Archaeologist Dave tells us the ancient locals dragged huge boulders into place on Midgley Moor to line up with the place the sun rises over the horizon after the longest nights.

I’m going up to try and see this.

Anyone who has the morning free, and would like to accompany me, meet at Luddenden Foot, just round the corner on the way up to Luddenden, at 7.30am. I’ll look out for you. I’m in a red Berlingo.

Bring hot flasks if you can to keep warm. It’s for the fairly fit only. The walk up is steep, wet and uneven. You may need a torch.


Just two of us went up to see the sunrise. It was a fine, mild morning, but the wind got stronger as we climbed higher. Despite using the OS map (which fought back in the wind) and the compass, it took me quite a while to get us to the Miller’s Grave pair of stones.

The sun was obviously going to clear the horizon before we got there.

Robin Hood’s Penny Stone is within sight of Miller’s Grave, and going over to it, we could see from the angle of climb, that the sun must have risen at the point on the horizon to which the arrangement of stones points.

So the expedition was a bit of a failure, except it confirms what we were told. Must try again next year.

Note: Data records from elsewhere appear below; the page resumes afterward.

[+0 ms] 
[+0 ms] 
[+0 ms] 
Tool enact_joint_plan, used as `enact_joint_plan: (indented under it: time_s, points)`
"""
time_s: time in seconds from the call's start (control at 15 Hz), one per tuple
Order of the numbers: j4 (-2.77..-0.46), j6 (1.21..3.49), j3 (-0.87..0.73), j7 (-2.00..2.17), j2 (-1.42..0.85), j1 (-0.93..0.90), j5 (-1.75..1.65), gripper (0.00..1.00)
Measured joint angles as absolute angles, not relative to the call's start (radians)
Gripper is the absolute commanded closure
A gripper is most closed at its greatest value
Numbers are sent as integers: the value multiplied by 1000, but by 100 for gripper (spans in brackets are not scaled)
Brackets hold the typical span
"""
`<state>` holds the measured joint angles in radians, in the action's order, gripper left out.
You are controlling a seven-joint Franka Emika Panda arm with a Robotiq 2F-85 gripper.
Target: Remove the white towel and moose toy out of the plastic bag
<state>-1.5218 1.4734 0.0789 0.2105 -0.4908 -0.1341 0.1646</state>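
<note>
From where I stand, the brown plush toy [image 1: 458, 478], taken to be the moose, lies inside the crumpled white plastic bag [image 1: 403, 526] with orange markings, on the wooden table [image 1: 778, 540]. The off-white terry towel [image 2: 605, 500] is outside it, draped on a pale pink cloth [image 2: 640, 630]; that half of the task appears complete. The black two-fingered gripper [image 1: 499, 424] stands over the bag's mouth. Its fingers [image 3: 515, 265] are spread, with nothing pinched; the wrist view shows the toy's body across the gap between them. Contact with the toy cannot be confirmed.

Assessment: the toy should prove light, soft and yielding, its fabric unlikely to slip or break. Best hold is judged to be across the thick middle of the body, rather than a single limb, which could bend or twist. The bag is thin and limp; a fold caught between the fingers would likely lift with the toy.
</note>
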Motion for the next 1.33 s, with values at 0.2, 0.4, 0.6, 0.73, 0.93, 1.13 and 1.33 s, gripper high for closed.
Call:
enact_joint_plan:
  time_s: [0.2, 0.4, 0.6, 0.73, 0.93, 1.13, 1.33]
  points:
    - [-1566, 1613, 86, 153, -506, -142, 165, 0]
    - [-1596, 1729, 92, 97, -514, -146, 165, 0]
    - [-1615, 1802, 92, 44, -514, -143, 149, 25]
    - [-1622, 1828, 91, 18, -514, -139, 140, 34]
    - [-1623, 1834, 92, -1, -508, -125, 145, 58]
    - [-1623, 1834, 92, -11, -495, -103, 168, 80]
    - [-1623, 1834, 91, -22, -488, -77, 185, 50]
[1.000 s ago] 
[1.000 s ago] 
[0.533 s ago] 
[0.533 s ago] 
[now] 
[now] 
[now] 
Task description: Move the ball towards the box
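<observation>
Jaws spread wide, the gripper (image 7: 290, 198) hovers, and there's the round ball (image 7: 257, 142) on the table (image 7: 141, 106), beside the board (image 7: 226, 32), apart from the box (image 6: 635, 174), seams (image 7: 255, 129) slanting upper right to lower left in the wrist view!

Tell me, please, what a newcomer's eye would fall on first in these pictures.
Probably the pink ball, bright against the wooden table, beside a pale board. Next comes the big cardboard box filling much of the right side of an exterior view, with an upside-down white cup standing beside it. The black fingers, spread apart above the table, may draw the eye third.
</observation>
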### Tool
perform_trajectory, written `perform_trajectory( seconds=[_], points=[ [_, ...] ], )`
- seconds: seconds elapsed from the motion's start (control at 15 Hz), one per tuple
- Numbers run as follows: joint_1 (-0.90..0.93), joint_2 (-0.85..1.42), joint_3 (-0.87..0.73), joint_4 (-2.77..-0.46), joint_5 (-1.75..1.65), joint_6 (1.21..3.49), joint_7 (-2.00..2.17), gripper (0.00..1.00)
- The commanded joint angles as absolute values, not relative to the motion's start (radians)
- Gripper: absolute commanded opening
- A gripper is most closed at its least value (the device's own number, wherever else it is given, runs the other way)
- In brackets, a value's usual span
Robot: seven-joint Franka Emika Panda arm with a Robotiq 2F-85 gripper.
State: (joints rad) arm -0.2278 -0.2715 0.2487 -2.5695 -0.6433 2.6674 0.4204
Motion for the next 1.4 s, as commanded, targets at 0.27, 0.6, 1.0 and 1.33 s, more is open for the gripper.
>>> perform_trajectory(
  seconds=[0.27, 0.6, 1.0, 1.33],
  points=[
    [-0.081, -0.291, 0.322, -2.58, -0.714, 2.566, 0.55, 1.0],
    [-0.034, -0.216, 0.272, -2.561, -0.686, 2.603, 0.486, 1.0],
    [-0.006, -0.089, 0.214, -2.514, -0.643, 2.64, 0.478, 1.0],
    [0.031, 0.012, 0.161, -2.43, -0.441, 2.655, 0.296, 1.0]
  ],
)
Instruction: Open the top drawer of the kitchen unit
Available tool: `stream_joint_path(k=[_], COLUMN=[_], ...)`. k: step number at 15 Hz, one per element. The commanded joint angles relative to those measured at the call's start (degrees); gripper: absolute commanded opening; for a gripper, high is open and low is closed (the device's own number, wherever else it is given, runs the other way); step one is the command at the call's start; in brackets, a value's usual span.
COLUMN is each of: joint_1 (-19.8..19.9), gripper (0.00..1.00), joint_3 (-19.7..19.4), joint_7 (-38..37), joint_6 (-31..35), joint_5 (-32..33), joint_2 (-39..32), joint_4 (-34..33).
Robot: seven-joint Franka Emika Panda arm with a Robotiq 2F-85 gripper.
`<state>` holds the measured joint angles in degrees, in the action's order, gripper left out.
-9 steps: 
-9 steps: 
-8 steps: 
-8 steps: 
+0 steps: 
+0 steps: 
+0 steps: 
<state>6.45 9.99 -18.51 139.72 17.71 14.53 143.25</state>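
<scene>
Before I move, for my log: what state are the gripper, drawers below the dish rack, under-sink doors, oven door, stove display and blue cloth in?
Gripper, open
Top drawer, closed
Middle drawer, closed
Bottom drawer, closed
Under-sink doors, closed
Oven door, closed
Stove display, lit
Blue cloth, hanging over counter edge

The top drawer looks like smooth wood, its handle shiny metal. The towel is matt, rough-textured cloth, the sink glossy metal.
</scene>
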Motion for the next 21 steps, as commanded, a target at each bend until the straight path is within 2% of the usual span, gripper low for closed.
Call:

On the way down we had time to enjoy the surroundings in the sunshine (before the rain rolled in again.)  I spotted the cowberry I had noticed on a list of sites Charles Flynn had once given me, and we heard pink-footed geese somewhere. I nearly always hear them first. There were 150 approximately going west in two loose chevrons and they came straight over us quite low as we were on the edge of the moor. The sun was catching their light bellies.

We speculated whether the geese might already have established their migrations in prehistoric times when the Solstice stones were being painstakingly dragged into place.